What the exercise asks:
Repeat the listing exactly. The images do not belong in the copy.

Exercise data:

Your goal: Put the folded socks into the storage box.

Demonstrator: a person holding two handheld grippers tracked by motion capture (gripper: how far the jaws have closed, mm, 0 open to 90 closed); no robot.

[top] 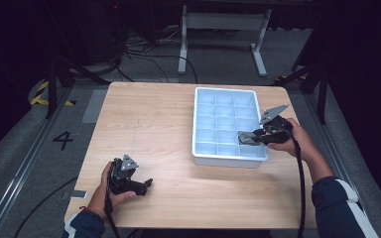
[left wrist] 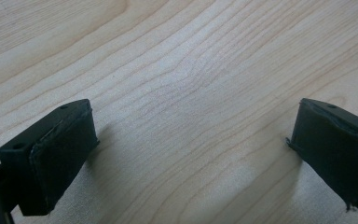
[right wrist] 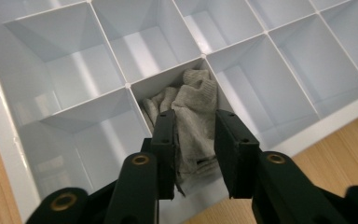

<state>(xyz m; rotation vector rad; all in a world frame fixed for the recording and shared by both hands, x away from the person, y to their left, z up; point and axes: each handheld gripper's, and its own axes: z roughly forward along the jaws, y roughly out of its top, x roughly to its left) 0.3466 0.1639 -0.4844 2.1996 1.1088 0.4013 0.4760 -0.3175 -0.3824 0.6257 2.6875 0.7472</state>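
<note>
Black jaws of the left hand-held gripper (left wrist: 186, 158) stand nearest in its own view, spread wide with nothing between them, low over the bare wooden tabletop (left wrist: 191, 70); in the high view this left hand-held gripper (top: 148, 184) rests near the front left edge, well apart from the work. Further right, the white compartment tray (top: 230, 159) sits on the right half of the tabletop. The right hand-held gripper (right wrist: 193, 140) reaches into it and seems to pinch a grey sock (right wrist: 193, 112), which lies crumpled in one cell in a row near the tray's front edge. I think the main risk is that the grip takes only a loose fold: the soft cloth may then slip out, or part of it may hang over a divider (right wrist: 165, 74) into a neighbouring cell. Also the jaws stand close to the cell walls, so a tilted pull or push could catch a wall and drag the light tray along the tabletop, since the left hand-held gripper does not hold it.
</note>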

Completed task:
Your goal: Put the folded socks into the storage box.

Demonstrator: a person holding two handheld grippers tracked by motion capture (gripper: how far the jaws have closed, mm, 0 open to 90 closed); no robot.

[top] 
[left wrist] 
[right wrist] 

<state>(xyz m; rotation vector rad; all in a world frame fixed for the recording and shared by both hands, x away from the person, y to their left, z up; point and axes: each handheld gripper's, and its own axes: z roughly forward along the jaws, y roughly out of its top, x roughly to its left) 0.3466 0.1639 -0.4844 2.1996 1.1088 0.4013 0.4760 -0.3175 -0.3824 0.6257 2.6875 0.7472</state>
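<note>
Black jaws of the left hand-held gripper (left wrist: 186, 158) stand nearest in its own view, spread wide with nothing between them, low over the bare wooden tabletop (left wrist: 191, 70); in the high view this left hand-held gripper (top: 148, 184) rests near the front left edge, well apart from the work. Further right, the white compartment tray (top: 230, 159) sits on the right half of the tabletop. The right hand-held gripper (right wrist: 193, 140) reaches into it and seems to pinch a grey sock (right wrist: 193, 112), which lies crumpled in one cell in a row near the tray's front edge. I think the main risk is that the grip takes only a loose fold: the soft cloth may then slip out, or part of it may hang over a divider (right wrist: 165, 74) into a neighbouring cell. Also the jaws stand close to the cell walls, so a tilted pull or push could catch a wall and drag the light tray along the tabletop, since the left hand-held gripper does not hold it.
</note>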

The response is complete as it stands.